Solving the Laplace Equation on GPU with OpenACC

Pre-requisites

Ensure you are able to connect to the UL HPC cluster. In particular, recall that the module command is not available on the access frontends.

Access to the ULHPC iris cluster (here it is the only one featuring GPU nodes):

(laptop)$> ssh iris-cluster

/!\ Advanced (but recommended) best-practice: Always work within a GNU Screen session named with 'screen -S ' (Adapt accordingly) IF not yet done, copy ULHPC .screenrc in your home:

(access)$> cp /etc/dotfiles.d/screen/.screenrc ~/

Now, you need to pull the latest changes in your working copy of the ULHPC/tutorials you should have cloned in ~/git/github.com/ULHPC/tutorials (see "preliminaries" tutorial)

(access)$> cd ~/git/github.com/ULHPC/tutorials
(access)$> git pull

Access to a GPU-equipped node of the Iris cluster

This practical session assumes that you have reserved a node on iris with one GPU for interactive development. See documentation

### Have an interactive GPU job
# ... either directly
(access)$> si-gpu
# ... or using the HPC School reservation 'hpcschool-gpu' if needed - use 'sinfo -T' to check if active and its name
# (access)$> si-gpu --reservation=hpcschool-gpu
$ nvidia-smi

Objectives

This tutorial aims to show how the OpenAcc directives can be used to accelerate a numerical solver commonly used in engineering and scientific applications. After completing the exercise of this tutorial, you would be able to:

Transfer data from the host to device using the data directives,
Accelerate a nested loop application with the loop directives, and,
Use the reduction clause to perform summation on variables or elements of a vector.

The Laplace Equation

The Laplace differential equation in 2D is given by:

$\nabla^2 F = \frac{d^2F}{dx^2} + \frac{d^2F}{dy^2} = 0$

It models a distribution at steady-state or equilibrium in a 2D space (e.g., Temperature Distribution).
The Laplace differential equation can be solved using the Jacobi method if the boundary conditions are known (e.g., the temperature at the edges of the physical region of interest)

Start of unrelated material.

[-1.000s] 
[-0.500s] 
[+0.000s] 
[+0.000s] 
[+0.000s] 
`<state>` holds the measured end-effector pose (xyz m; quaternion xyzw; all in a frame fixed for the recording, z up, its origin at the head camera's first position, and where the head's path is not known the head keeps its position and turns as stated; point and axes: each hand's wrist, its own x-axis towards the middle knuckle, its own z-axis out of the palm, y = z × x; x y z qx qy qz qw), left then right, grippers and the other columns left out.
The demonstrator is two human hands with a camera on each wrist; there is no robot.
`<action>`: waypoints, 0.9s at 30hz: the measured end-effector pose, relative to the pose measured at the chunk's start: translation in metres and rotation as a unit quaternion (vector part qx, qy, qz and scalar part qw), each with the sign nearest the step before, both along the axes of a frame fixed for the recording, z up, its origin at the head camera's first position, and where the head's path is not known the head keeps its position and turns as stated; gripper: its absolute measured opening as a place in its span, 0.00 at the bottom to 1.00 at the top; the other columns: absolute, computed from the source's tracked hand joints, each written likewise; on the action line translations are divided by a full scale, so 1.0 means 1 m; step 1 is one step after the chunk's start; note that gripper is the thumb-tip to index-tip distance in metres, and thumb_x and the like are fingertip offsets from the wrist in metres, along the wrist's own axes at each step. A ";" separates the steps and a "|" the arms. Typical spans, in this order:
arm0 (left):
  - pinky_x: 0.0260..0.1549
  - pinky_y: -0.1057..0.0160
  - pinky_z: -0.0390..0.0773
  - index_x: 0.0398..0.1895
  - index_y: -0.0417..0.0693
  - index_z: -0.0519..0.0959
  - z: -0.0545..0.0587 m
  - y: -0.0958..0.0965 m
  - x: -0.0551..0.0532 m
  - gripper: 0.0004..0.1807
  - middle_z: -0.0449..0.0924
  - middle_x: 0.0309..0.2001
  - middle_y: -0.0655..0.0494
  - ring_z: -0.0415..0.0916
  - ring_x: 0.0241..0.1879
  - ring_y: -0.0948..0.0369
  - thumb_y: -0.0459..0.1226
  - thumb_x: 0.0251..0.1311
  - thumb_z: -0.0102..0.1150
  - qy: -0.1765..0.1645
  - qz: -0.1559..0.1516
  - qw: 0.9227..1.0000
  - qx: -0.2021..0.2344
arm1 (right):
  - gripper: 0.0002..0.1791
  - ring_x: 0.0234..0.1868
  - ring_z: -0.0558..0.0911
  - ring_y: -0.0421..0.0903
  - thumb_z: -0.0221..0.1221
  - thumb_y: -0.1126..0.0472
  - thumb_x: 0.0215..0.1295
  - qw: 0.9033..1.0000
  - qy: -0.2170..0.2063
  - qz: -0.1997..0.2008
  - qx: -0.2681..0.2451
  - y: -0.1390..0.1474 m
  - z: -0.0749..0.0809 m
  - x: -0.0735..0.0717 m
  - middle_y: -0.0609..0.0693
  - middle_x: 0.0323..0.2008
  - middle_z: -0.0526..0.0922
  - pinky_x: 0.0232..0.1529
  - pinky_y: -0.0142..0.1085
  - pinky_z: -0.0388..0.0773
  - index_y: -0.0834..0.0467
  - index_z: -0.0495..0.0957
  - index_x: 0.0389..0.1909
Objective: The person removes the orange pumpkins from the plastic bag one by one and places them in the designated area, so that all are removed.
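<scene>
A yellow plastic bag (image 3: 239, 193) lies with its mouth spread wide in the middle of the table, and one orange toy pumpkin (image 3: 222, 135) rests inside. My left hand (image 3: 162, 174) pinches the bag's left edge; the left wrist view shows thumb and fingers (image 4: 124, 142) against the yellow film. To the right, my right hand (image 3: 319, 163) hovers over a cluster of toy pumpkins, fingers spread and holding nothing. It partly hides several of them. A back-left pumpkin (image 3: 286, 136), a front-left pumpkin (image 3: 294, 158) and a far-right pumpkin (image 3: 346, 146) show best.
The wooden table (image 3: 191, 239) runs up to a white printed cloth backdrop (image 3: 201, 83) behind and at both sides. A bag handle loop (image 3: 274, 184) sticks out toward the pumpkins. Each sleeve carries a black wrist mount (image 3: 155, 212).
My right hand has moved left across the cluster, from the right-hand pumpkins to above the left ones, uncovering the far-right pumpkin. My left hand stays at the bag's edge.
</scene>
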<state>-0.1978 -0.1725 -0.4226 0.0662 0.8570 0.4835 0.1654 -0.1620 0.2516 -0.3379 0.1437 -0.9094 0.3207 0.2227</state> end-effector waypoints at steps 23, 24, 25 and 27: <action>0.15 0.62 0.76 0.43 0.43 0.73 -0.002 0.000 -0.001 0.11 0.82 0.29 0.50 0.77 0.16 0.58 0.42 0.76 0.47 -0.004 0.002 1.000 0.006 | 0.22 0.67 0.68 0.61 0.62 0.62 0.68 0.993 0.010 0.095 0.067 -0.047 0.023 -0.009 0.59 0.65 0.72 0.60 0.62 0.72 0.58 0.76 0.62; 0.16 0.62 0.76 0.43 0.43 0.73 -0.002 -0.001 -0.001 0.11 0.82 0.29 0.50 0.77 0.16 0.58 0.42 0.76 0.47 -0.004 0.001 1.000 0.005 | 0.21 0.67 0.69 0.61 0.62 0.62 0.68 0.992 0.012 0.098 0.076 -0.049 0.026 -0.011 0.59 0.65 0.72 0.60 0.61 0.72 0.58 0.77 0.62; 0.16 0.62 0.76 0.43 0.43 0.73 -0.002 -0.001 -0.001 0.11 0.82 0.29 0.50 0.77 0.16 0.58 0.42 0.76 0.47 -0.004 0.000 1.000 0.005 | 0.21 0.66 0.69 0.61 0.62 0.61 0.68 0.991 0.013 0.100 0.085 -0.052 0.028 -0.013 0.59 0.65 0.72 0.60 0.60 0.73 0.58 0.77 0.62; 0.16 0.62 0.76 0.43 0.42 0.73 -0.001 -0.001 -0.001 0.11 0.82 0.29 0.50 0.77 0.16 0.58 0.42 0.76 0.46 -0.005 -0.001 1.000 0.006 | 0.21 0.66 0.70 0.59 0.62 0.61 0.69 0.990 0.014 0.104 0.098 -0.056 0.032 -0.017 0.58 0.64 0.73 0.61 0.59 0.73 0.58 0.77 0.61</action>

An example of a 2D problem is demonstrated in the figures below. The first figure presents the temperature at the edges of a plane. The solution of the Laplacian equation providing the steady-state temperature distribution was calculated for the given boundary condition using the Jacobi method and is shown in the second figure.

Boundary Conditions

Solution

The Jacobi method

Iterative method for solving a system of equations:

$Ax = b$

where, the elements $A$ and $b$ are constants, and $x$ is the vector with the unknowns.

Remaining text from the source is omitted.